Activity » The lines to return run from the start of the material below through the line holding "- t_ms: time", both included; please give them back exactly, minus the pictures.

Working data »
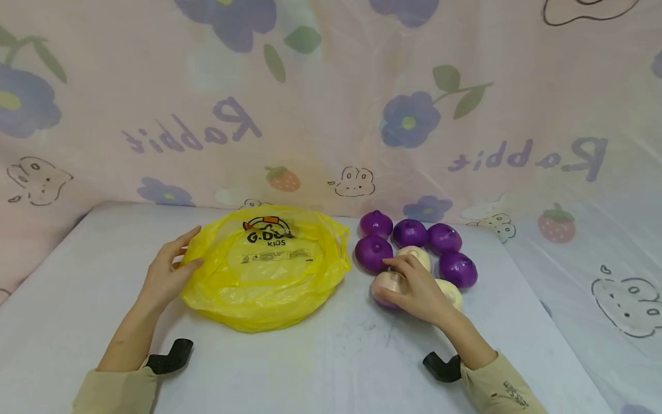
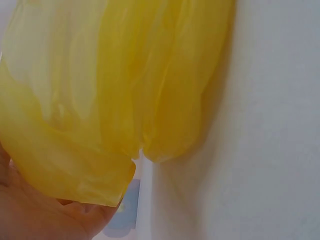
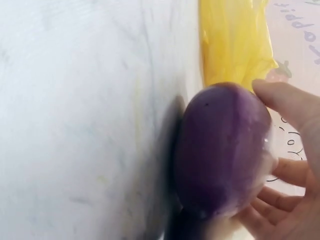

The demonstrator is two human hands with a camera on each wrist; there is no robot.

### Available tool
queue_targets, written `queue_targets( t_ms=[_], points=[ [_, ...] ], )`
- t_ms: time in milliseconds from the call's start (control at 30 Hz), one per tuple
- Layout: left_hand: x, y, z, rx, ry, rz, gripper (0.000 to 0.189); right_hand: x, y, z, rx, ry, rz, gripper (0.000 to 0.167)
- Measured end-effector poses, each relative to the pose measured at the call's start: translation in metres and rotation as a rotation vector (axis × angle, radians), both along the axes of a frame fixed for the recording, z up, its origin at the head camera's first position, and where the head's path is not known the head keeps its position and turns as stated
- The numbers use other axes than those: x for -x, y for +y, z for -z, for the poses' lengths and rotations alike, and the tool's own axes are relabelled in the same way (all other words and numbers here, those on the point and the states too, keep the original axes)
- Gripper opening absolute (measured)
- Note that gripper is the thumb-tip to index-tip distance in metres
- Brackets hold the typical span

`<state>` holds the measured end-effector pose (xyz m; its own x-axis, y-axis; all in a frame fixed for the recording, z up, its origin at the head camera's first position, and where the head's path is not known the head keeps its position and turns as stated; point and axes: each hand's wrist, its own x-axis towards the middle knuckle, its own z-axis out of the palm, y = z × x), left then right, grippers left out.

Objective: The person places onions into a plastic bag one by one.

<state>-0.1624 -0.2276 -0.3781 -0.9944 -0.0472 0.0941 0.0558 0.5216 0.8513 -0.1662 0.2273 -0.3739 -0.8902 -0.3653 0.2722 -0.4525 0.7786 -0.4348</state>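
Note:
A yellow plastic bag (image 1: 269,313) with printed lettering lies opened out in a rounded shape on the white table. My left hand (image 1: 168,273) holds its left edge, thumb on the near side and fingers farther back; the left wrist view shows the bag's folds (image 2: 170,110) over the palm. To the bag's right, my right hand (image 1: 421,293) grips a glossy onion (image 1: 388,283), pale on top and purple below, between thumb and fingers. Its purple underside (image 3: 222,150) fills the middle of the right wrist view, close to the table surface.
Several purple onions (image 1: 374,253) cluster behind and right of my right hand. Among them sit pale onions (image 1: 451,293), partly hidden by that hand. A printed curtain (image 1: 320,115) hangs along the table's back edge. Black angled pieces (image 1: 173,356) stick out at both cuffs.

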Motion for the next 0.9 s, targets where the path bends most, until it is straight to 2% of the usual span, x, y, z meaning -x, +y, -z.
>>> queue_targets(
  t_ms=[267,467,700,900],
  points=[
    [0.0002,0.0030,0.0016,-0.008,-0.003,0.001,0.060,-0.0031,0.0067,0.0008,0.019,-0.032,-0.023,0.050],
    [0.0011,0.0043,0.0000,-0.015,-0.013,-0.003,0.061,-0.0030,0.0075,0.0006,-0.008,-0.052,-0.051,0.053],
    [0.0015,0.0024,0.0010,0.001,0.007,-0.013,0.061,-0.0010,0.0046,0.0003,0.002,-0.093,-0.101,0.053],
    [0.0018,0.0023,0.0017,0.001,0.006,-0.011,0.061,0.0001,0.0039,0.0014,0.047,-0.146,-0.072,0.055]
  ],
)
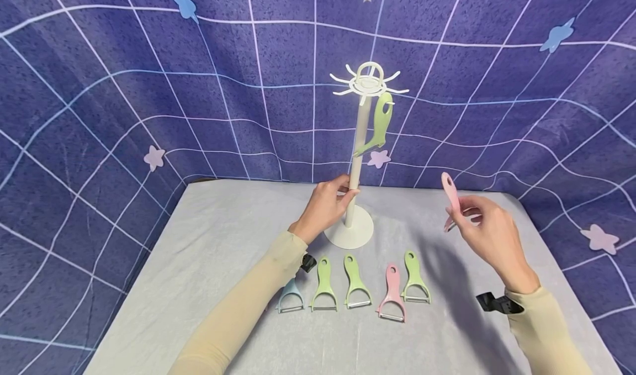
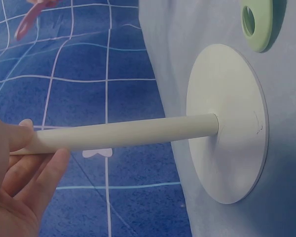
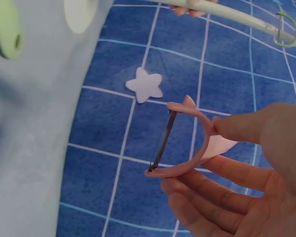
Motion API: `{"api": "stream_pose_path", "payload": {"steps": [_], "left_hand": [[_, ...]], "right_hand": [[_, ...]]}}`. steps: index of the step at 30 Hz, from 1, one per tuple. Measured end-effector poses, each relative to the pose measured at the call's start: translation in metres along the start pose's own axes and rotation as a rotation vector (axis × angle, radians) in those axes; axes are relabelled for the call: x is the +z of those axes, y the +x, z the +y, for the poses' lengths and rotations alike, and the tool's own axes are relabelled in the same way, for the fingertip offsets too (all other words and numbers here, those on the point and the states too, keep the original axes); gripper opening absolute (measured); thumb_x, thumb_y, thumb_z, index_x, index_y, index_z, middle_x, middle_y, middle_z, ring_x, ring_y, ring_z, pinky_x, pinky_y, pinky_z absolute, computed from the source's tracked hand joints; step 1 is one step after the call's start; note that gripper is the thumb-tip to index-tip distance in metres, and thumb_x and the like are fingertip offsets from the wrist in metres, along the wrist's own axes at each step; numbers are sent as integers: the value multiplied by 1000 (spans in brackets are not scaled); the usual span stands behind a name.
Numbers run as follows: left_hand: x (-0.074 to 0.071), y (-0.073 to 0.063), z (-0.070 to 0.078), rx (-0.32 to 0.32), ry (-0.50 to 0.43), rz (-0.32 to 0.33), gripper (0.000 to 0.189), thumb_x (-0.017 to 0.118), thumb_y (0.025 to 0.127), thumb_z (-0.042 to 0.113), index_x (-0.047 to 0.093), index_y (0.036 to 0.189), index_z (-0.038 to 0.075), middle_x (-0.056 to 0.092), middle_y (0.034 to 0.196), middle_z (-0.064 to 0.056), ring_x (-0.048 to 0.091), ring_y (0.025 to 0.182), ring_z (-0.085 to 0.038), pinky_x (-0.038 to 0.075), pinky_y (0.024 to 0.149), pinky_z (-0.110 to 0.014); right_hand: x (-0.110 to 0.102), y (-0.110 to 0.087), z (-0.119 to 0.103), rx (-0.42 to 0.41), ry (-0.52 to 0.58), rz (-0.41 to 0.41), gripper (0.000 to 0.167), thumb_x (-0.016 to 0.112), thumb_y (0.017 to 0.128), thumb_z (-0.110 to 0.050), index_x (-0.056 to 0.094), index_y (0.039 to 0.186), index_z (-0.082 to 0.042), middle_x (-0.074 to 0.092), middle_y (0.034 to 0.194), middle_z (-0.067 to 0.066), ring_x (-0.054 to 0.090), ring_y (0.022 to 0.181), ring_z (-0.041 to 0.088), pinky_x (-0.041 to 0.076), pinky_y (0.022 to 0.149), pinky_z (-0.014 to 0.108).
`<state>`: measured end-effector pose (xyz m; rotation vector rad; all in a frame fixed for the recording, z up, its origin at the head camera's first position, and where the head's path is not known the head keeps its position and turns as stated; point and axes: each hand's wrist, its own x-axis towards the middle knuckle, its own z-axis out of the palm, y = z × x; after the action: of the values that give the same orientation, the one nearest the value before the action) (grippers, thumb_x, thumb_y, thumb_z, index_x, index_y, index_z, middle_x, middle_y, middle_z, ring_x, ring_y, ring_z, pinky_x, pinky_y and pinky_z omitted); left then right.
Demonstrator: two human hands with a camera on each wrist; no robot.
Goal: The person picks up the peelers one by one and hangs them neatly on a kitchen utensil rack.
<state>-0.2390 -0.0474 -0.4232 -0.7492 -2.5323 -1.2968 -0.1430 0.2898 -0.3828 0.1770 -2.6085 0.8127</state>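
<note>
My left hand (image 1: 325, 206) grips the pole (image 2: 123, 136) of a cream utensil stand, a little above its round base (image 1: 361, 232). At the top, a ring of hooks (image 1: 368, 85) carries one green peeler (image 1: 382, 120), hung by the hole in its handle. Off to the right, my right hand (image 1: 489, 231) pinches a pink peeler (image 1: 450, 190) above the table, handle end up. In the right wrist view the thumb and fingers hold that peeler near its U-shaped head (image 3: 205, 140), and the blade shows.
In front of the stand lies a row of peelers: a blue peeler (image 1: 291, 296) partly behind the left sleeve, several green ones such as this green peeler (image 1: 324, 284), and another pink peeler (image 1: 392, 292). A purple grid-patterned cloth (image 1: 238, 115) hangs behind the grey-covered table (image 1: 199, 226).
</note>
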Motion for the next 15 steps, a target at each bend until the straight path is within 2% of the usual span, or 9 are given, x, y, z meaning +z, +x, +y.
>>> {"api": "stream_pose_path", "payload": {"steps": [3,5,15], "left_hand": [[0,0,0,-1,-1,0,16,71,106,18,72,114,4,79,109,-13,78,106,-26,66,91,-28],[-1,0,0,-3,-1,2,16,71,106,18,72,114,4,79,109,-13,78,106,-26,66,91,-28],[0,0,0,9,-3,11,17,72,106,18,72,114,4,79,108,-13,78,104,-26,66,90,-28]], "right_hand": [[0,7,-6,-26,28,32,23,76,101,-26,80,117,-9,79,98,5,59,85,-18,52,75,8],[-1,12,-11,-39,47,55,25,77,100,-25,79,117,-7,79,99,7,56,84,-21,53,76,9],[-3,36,-35,-73,153,110,26,81,99,-27,79,118,-9,79,102,6,60,85,-18,50,81,12]]}}
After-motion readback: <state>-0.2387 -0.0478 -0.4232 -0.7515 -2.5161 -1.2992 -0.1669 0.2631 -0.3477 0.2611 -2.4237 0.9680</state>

Response to this task »
The demonstrator is two human hands with a camera on each wrist; there is no robot.

### Available tool
queue_targets, written `queue_targets( t_ms=[_], points=[ [_, ...] ], )`
- t_ms: time in milliseconds from the call's start (control at 30 Hz), one per tuple

For this exercise, nothing further remains to be done.